Italian Trulli

Stylometry for Noisy Medieval Data: Evaluating Paul Meyer's Hagiographic Hypothesis

The history of the composition of French saint’s Lives collections in prose is still a mystery. At the beginning of the XIII th century, legendaries were already constituted and intermediary steps are missing to understand how the Lives have been gathered. One of the existing hypotheses is that small collections of saint’s Lives might have circulated as small independent units about one saint or a series of saints (Philippart, 1977), sometimes traceable to a single author or translator, under the material form of libelli.

The first milestone in the study of the composition of legendaries was laid by Paul Meyer (1906). His studies led him to discover that some of these legendaries were derived from successive compilations. Using their macrostructure, Meyer dispatched them into families. He also had the intuition that the families were constituted of smaller components, groups or rather sequences of texts. He proposed the existence of primitive series based on authorship and the repetitive grouping of selected lives, such as the hagiographic collection of Wauchier de Denain’s Seint Confessor of the family C or the consecutive and recurrent series in the family B and C of the following three lives: Sixte, Laurent and Hippolyte. However, because most of the French saint’s lives are anonymous and because the collections were rearranged by multiple editors over time, it is extremely difficult to find what could have been the primitive series and Meyer couldn’t go further. This serial composition of the Lives of Saints is a datum also noted by other specialists of Latin hagiography such as Perrot (1992) and Philippart (1977), who even points out that these hagiographic series must be studied in their entirety in the same way as a literary work. But it is still very rare today that hagiographic text editing concerns a complete author’s legendary, mostly because of a lacking certainty about these groupings.

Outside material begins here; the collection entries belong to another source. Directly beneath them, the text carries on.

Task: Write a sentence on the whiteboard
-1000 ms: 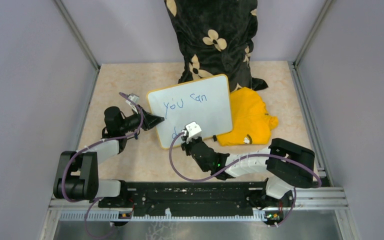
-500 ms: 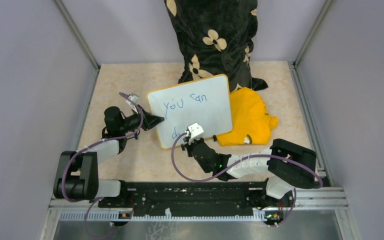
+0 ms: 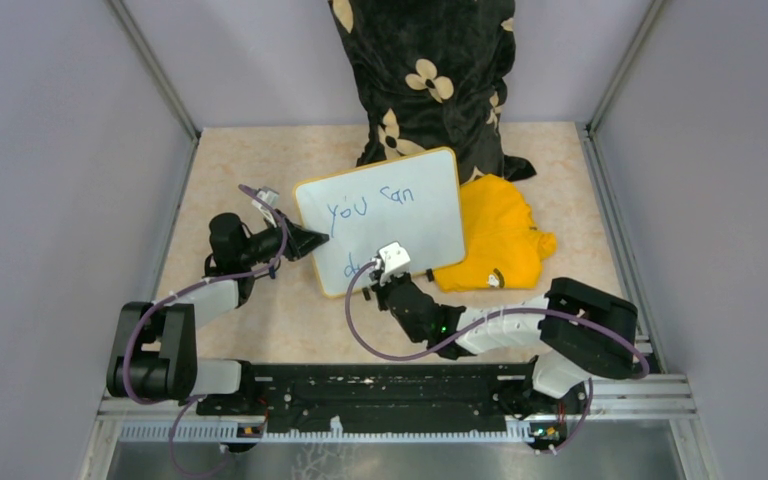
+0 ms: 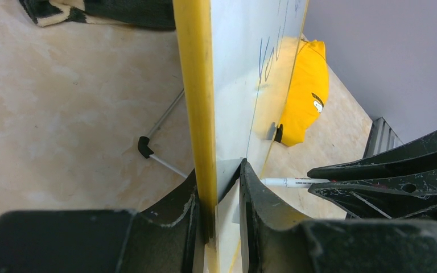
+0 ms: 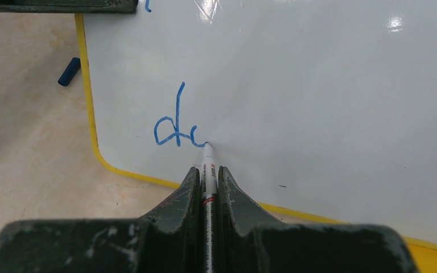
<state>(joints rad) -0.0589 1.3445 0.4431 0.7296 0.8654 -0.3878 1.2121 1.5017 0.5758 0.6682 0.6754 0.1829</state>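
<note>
The whiteboard stands tilted in mid-table, white with a yellow frame. In blue it reads "you can" on top, and a "d" with the start of another letter below. My left gripper is shut on the board's left edge, one finger on each face. My right gripper is shut on a white marker. The marker's tip touches the board just right of the "d". The marker also shows in the left wrist view.
A yellow cloth lies right of the board, partly under it. A black flowered cloth hangs behind it. A blue marker cap lies on the table left of the board. The board's wire stand rests behind it.
My right gripper has moved slightly right along the lower line, adding a stroke after the "d". The left gripper and the board have not moved.
</note>
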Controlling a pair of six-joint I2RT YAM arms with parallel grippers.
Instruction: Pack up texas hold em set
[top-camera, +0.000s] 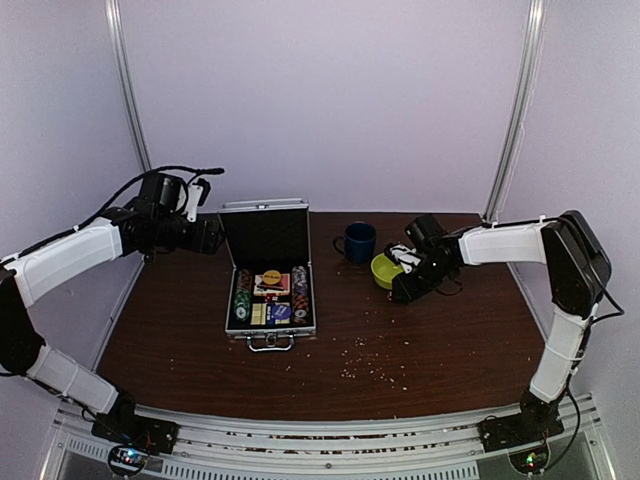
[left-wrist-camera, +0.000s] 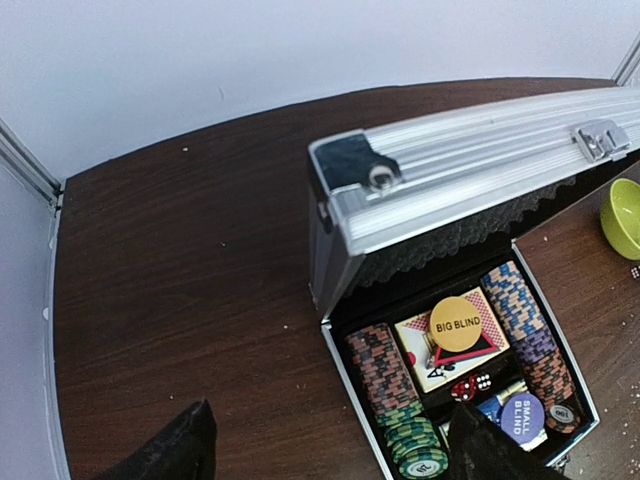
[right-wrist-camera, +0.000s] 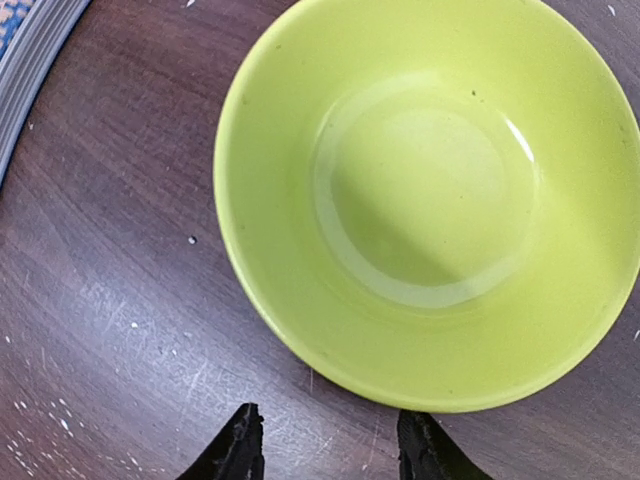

From there, with an exploratory stylometric analysis, we first want to find if Meyer’s hypotheses are wrong, can be nuanced or completed. In a second time, we would like to discover if the observed proximity between saint’s lives can reveal series from the same author.

We based our study on a legendary from family C, namely the manuscript fr. 412 of the Bibliothèque nationale de France. The task is complex, because textual variants and the absence of a standardised spelling can affect the stylometric analysis (Kestemont et al., 2015). While the lemmatization of the texts could have nullified the problem of spelling variation, in our case, the preparation of the corpus would have been extremely time-consuming. We decided to work from witnesses written by a single hand in the same manuscript in order to limit biases that could have been induced by spelling variations linked to the scribes and not to the author.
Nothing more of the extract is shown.